==== Recorded data

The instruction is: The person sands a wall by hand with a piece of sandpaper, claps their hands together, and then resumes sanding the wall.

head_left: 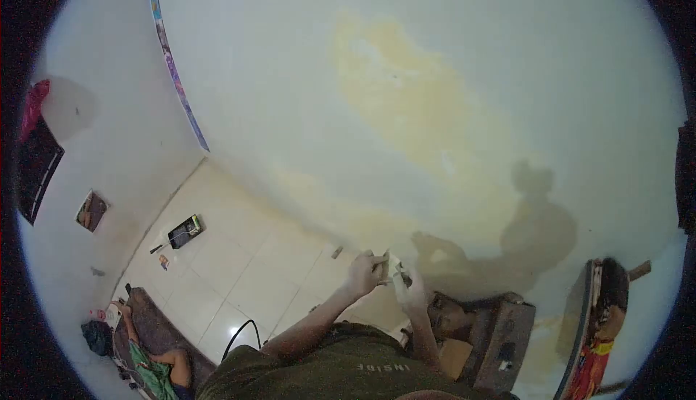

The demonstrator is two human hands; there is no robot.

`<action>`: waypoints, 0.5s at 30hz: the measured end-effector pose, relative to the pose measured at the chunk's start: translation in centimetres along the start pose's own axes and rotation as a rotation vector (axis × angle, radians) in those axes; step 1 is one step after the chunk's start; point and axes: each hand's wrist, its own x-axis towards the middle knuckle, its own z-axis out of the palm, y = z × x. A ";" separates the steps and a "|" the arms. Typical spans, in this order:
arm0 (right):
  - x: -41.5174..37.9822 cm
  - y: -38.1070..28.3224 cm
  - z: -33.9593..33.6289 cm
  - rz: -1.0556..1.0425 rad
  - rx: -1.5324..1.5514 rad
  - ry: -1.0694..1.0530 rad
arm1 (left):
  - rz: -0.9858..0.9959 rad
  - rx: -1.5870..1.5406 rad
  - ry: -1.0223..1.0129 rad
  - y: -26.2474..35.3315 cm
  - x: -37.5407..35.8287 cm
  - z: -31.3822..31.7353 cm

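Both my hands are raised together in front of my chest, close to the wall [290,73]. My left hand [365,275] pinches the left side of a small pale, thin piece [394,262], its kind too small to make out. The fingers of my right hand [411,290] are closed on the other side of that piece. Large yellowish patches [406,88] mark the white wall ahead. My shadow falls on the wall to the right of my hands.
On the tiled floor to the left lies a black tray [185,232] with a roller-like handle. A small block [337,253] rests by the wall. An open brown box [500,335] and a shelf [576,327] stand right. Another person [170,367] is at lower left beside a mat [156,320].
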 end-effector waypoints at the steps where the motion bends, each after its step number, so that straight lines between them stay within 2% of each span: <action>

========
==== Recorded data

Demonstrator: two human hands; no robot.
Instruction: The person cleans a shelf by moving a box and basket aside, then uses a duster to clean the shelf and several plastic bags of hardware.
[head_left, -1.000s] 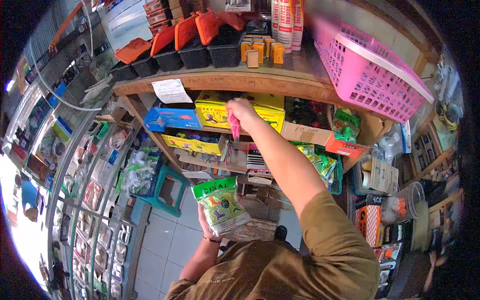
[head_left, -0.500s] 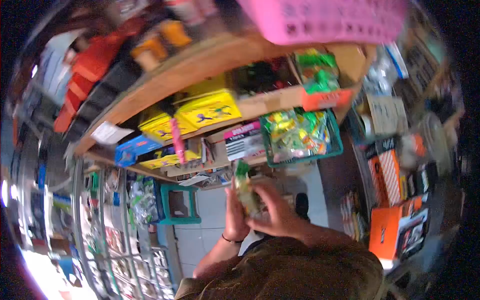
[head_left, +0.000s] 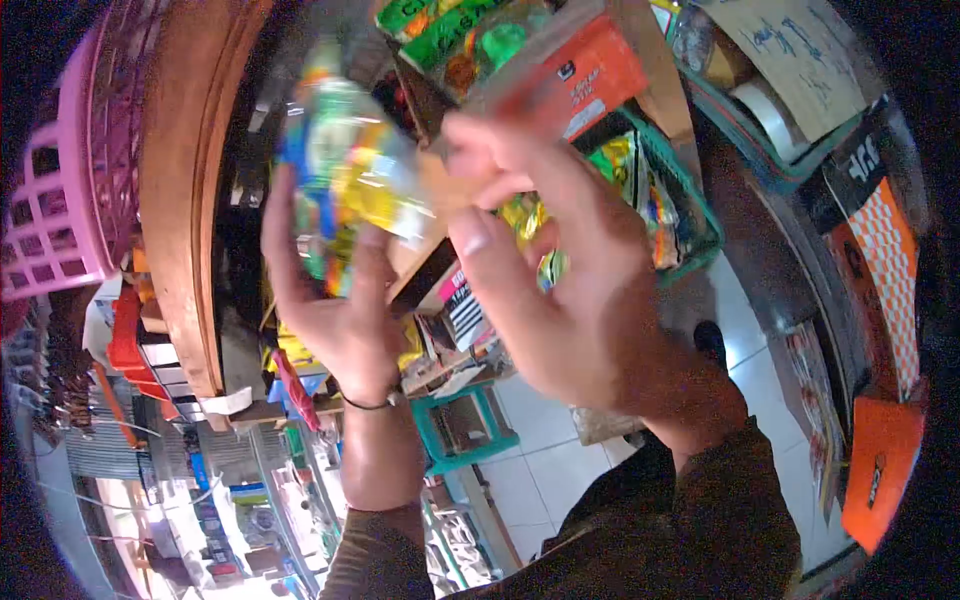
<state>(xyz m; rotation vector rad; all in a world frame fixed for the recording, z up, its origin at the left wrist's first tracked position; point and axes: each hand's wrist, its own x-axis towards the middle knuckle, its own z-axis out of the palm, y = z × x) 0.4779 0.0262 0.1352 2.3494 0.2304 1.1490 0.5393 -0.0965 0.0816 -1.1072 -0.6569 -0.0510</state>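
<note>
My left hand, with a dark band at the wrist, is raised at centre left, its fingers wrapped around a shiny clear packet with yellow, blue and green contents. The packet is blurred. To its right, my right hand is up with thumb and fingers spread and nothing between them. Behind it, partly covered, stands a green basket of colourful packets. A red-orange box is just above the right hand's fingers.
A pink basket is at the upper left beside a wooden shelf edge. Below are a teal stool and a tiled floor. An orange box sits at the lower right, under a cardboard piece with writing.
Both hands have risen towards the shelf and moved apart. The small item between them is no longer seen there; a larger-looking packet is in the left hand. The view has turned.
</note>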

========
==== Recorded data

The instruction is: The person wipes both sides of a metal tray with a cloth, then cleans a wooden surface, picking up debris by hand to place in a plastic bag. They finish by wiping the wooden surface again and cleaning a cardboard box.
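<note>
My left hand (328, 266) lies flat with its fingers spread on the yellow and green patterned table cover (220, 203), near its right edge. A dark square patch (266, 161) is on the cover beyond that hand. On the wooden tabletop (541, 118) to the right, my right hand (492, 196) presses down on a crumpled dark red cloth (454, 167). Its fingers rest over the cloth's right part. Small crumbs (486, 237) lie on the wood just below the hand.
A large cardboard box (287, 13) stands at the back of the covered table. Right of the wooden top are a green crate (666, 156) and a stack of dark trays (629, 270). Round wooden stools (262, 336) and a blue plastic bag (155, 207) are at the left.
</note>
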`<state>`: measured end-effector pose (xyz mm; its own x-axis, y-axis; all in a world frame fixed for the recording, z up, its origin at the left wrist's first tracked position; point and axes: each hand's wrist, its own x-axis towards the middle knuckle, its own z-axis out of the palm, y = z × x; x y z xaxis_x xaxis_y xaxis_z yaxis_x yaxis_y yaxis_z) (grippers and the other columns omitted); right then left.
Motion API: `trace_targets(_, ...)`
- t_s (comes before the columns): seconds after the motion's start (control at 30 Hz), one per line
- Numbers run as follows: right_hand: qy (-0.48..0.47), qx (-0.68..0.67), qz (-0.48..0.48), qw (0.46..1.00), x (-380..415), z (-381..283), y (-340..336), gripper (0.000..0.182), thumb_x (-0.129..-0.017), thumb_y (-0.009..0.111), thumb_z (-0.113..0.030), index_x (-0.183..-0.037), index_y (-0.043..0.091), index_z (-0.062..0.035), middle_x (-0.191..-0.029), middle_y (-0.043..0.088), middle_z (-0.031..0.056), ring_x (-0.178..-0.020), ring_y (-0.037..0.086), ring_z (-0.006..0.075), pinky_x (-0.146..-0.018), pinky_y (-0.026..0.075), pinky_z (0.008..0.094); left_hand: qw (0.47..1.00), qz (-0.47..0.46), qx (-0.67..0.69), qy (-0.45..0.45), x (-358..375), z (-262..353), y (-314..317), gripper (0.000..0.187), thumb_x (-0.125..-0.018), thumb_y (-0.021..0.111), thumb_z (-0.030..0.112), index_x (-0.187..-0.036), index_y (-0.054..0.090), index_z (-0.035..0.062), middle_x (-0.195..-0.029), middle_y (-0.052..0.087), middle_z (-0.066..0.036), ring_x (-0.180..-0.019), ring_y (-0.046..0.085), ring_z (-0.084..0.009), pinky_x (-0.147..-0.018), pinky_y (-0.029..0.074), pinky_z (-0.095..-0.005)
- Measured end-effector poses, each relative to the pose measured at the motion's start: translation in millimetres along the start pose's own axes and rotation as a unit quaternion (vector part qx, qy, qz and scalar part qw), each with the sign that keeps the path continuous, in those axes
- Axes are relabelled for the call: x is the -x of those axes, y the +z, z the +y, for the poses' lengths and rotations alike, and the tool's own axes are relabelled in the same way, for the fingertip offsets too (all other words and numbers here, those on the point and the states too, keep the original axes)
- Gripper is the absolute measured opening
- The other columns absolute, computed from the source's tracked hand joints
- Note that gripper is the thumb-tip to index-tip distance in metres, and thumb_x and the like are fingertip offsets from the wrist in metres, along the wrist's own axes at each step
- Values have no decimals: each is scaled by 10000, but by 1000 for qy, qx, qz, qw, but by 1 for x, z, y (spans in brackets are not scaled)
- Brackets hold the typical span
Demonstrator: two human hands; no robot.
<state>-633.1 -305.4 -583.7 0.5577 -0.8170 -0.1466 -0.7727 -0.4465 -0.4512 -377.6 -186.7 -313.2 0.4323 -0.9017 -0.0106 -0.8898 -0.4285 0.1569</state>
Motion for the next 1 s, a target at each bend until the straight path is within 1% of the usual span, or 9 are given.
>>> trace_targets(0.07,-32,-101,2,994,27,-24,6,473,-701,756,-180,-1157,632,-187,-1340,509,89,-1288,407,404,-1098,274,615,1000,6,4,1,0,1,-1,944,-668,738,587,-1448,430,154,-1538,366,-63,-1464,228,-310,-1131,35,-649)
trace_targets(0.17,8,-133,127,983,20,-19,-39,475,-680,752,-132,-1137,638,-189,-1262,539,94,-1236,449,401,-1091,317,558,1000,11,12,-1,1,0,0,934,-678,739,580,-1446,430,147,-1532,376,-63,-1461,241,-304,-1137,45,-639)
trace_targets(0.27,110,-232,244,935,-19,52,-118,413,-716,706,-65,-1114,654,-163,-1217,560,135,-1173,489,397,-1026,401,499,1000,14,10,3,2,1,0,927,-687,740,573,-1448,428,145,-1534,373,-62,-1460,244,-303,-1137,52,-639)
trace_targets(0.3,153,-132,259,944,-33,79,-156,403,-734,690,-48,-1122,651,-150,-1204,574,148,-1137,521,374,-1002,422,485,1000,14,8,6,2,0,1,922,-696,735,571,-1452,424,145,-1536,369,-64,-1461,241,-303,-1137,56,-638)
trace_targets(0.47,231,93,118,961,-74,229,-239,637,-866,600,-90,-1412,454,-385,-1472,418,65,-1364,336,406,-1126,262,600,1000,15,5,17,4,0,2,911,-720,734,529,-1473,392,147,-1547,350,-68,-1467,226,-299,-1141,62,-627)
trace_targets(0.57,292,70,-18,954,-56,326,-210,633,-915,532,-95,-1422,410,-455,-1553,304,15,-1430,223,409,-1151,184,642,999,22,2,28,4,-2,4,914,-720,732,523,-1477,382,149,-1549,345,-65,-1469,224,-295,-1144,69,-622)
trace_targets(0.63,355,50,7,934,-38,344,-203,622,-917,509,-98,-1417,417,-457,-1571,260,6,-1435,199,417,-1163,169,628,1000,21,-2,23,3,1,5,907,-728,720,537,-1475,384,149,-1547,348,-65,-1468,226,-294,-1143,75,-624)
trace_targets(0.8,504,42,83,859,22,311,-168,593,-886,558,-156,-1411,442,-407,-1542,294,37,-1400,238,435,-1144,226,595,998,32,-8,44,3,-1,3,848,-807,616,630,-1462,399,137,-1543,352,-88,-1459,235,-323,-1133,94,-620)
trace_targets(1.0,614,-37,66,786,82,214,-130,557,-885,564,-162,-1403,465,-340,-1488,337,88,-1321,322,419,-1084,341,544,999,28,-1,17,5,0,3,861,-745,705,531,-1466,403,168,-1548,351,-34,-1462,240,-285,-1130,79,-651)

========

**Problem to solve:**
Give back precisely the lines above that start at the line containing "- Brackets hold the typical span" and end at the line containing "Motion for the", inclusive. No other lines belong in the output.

**Completed task:**
- Brackets hold the typical span
Demonstrator: two human hands; no robot.
<state>-633.1 -305.4 -583.7 0.5577 -0.8170 -0.1466 -0.7727 -0.4465 -0.4512 -377.6 -186.7 -313.2 0.4323 -0.9017 -0.0106 -0.8898 -0.4285 0.1569</state>
Motion for the next 1 s, a target at each bend until the straight path is within 1% of the usual span, or 9 are given.

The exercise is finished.